RECICLANDO COISAS (IN)ÚTEIS DO SEU DIA A DIA



A amiga, ao meu lado, abriu a boca num sonoro bocejo. “Está com sono?”, perguntei. Ela disse que não. Foi o suficiente para que eu lembrasse, e dissesse isso a ela, de um artigo que há pouco acabara de ler.

Um artigo sobre o tédio. A leitora deve saber, e assim o leitor, que o tédio é o que mais mata casamentos. Aliás, vivo dizendo que não é por outra razão que as pessoas dão um dedo para sair e almoçar fora nos fins de semana. É que o convívio dos casais, em casa, e num demorado fim de semana, é fardo insuportável. Os casais não se suportam, mas, é claro, não admitem isso, e fazem o que podem e o que não podem para sair, para ver outras pessoas, o pretexto é comer fora. Pretexto.

E o que é o tédio senão os vazios na vida? Uma pessoa sem paixão, sem um amor intenso, cairá no tédio. Mas, por favor, não pense que quando digo paixão, amor, estou falando de outra pessoa. Falo de paixão, de amor por alguma causa, ofício, trabalho, arte, ciência, o que for. A alma humana suporta quase tudo, menos o tédio.

Tem cabimento uma pessoa estar a bocejar, assim, sem mais nem menos? Ela não se dá conta, poucos vão admitir, mas é tédio sim. O bocejo é um desejo plástico e sonoro de morrer. Salvo, claro, claríssimo, quando a pessoa está mesmo caindo de sono.

Fora disso é desespero.

O tédio no casamento resulta de um e outro não verem mais no parceiro algo que atraia, que estimule, que encante, que desperte para a vida, que justifique, enfim, a parceria.
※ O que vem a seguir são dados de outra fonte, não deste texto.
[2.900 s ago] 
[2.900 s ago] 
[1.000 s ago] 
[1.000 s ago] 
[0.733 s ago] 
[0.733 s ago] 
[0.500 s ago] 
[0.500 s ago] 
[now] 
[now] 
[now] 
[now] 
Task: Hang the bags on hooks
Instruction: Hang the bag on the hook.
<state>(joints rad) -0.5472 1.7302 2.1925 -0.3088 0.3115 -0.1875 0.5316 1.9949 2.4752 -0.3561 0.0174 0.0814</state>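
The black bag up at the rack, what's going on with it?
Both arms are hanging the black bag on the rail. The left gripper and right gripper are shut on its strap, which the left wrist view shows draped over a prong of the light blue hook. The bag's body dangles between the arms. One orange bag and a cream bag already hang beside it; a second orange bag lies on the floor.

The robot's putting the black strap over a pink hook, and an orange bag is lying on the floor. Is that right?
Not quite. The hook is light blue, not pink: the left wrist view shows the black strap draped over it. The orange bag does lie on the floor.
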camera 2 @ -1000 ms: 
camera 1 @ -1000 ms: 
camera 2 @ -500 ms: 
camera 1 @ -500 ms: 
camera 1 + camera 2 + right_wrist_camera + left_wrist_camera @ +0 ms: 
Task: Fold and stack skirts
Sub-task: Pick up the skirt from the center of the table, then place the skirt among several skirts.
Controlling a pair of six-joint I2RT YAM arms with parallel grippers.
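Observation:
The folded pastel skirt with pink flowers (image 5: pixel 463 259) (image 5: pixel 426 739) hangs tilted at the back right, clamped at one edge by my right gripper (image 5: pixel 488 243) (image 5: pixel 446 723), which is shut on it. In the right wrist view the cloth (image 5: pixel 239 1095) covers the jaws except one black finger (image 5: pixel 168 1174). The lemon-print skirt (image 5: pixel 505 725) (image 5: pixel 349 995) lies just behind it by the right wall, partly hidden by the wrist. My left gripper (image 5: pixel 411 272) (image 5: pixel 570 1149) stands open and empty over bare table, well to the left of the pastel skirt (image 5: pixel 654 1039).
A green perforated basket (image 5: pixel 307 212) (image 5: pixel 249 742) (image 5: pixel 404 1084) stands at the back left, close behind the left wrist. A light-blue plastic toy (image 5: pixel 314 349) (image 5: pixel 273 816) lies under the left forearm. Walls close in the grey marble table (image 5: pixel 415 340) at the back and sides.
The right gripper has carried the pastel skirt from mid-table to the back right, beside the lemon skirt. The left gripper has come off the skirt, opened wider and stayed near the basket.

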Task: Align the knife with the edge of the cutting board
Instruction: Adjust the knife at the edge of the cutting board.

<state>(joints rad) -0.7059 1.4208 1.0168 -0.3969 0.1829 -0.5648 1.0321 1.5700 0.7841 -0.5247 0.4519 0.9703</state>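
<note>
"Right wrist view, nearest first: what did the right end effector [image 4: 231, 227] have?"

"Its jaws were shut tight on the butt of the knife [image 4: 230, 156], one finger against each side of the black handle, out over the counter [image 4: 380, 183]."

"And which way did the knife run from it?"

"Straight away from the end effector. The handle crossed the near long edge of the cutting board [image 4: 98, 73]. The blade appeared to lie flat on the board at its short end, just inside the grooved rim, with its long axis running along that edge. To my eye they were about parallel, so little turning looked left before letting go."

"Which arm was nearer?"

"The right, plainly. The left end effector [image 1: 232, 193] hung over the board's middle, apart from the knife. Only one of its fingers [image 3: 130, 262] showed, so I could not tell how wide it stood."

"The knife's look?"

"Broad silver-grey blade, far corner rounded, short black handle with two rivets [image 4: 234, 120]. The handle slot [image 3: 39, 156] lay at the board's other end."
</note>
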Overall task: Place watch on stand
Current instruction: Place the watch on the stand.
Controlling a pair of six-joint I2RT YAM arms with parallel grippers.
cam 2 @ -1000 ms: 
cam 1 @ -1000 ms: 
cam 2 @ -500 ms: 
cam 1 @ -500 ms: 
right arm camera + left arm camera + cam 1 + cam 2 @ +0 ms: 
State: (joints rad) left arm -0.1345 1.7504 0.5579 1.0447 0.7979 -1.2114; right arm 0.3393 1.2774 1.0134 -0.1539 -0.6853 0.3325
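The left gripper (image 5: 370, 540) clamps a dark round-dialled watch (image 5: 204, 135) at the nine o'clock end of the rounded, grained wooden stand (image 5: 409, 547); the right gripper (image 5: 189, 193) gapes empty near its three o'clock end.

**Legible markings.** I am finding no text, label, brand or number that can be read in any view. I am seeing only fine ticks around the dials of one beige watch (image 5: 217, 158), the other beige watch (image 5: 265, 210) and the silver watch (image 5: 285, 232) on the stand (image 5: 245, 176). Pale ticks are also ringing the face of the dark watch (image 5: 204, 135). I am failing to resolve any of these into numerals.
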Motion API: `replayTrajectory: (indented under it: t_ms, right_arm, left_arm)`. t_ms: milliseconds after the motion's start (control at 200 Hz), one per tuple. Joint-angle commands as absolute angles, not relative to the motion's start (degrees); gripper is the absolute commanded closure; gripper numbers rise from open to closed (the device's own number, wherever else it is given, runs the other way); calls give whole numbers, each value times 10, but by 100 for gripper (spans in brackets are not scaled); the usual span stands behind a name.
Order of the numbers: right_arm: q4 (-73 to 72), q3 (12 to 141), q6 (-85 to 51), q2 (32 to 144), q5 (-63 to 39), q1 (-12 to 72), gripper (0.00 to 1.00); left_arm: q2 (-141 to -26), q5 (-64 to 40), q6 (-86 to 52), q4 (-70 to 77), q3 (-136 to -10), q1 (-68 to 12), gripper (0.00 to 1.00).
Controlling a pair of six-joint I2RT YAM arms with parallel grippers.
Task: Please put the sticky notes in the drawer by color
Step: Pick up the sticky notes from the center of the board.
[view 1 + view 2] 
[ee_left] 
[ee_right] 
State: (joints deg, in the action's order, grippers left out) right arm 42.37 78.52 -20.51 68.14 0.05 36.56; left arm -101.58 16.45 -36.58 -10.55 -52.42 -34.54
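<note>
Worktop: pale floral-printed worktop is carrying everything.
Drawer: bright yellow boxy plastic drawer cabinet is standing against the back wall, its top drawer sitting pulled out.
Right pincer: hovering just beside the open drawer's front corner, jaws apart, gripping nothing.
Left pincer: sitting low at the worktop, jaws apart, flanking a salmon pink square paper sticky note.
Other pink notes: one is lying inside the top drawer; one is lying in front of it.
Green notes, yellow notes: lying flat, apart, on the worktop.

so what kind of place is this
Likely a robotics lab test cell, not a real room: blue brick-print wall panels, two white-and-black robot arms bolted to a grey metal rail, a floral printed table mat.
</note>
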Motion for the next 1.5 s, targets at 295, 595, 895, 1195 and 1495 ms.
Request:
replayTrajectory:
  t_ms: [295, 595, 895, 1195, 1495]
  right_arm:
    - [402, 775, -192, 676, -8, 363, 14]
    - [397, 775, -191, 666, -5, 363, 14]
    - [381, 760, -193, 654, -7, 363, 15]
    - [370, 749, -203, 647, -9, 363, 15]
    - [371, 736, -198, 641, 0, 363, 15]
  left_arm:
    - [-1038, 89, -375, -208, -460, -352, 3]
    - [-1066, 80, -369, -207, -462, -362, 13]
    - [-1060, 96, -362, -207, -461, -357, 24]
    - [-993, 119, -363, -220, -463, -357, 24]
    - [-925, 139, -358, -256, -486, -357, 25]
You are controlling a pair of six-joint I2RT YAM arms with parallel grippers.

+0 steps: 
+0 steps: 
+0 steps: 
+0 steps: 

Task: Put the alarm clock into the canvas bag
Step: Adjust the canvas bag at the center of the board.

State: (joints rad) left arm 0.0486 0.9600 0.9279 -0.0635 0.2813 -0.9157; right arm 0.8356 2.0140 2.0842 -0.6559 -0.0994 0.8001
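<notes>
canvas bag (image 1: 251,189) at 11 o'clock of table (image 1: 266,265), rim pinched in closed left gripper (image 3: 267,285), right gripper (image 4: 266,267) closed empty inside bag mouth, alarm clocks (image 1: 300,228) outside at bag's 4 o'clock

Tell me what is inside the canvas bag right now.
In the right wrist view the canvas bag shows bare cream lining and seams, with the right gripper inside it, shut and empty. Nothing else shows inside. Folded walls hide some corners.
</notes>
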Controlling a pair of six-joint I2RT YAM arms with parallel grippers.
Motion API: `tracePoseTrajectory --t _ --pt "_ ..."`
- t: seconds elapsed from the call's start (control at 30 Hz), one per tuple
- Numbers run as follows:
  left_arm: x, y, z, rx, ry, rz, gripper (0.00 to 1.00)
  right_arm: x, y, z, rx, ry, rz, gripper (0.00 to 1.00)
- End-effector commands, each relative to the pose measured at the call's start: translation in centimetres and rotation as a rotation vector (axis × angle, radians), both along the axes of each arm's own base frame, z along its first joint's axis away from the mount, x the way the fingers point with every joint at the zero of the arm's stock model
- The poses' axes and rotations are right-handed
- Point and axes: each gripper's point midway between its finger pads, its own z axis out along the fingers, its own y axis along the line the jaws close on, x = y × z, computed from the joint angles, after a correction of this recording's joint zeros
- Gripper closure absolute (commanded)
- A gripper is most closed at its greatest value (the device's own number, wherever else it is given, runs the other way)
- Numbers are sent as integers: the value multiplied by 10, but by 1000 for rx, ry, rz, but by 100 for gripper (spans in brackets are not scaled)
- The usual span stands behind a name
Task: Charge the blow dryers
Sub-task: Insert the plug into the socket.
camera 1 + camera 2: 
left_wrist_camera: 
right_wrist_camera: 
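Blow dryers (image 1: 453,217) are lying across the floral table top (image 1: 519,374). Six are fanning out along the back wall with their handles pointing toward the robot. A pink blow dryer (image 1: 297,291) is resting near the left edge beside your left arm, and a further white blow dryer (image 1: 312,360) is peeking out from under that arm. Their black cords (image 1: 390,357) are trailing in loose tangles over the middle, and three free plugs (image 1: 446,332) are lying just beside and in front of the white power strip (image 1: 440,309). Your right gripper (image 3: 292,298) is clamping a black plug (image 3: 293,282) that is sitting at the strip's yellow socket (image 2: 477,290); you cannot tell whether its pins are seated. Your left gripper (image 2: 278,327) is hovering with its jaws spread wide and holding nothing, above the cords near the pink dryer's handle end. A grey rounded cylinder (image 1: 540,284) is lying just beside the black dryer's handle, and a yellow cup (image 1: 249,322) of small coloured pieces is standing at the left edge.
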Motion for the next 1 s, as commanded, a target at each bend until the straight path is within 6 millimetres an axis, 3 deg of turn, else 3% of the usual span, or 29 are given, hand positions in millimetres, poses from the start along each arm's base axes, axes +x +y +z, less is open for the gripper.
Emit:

E, sem dúvida, a culpa é sempre do outro, o outro é que não me preenche. Mas e eu preencho o outro? Aquela história de que o inferno são os outros, cuidado, nós somos os outros dos outros…

Talvez seja por isso, por esses tão comuns desencontros entre maridos e mulheres, é que aprecio a ideia das almas gêmeas. Já me disseram que isso é bobagem, que almas gêmeas são parecidas, iguais, e que nada é mais tedioso que uma cópia de nós mesmos ao nosso lado.

Quem ama não adoece, já não disse isso aqui miríade de vezes? Não adoece. Interesse, amor, é remédio para anestesiar a finitude da vida. E se equivoca quem pensa que para isso precisamos de dinheiro, precisamos é de achar algo que nos encante, uma alma gêmea, por exemplo. Não a achando, sobra o tédio.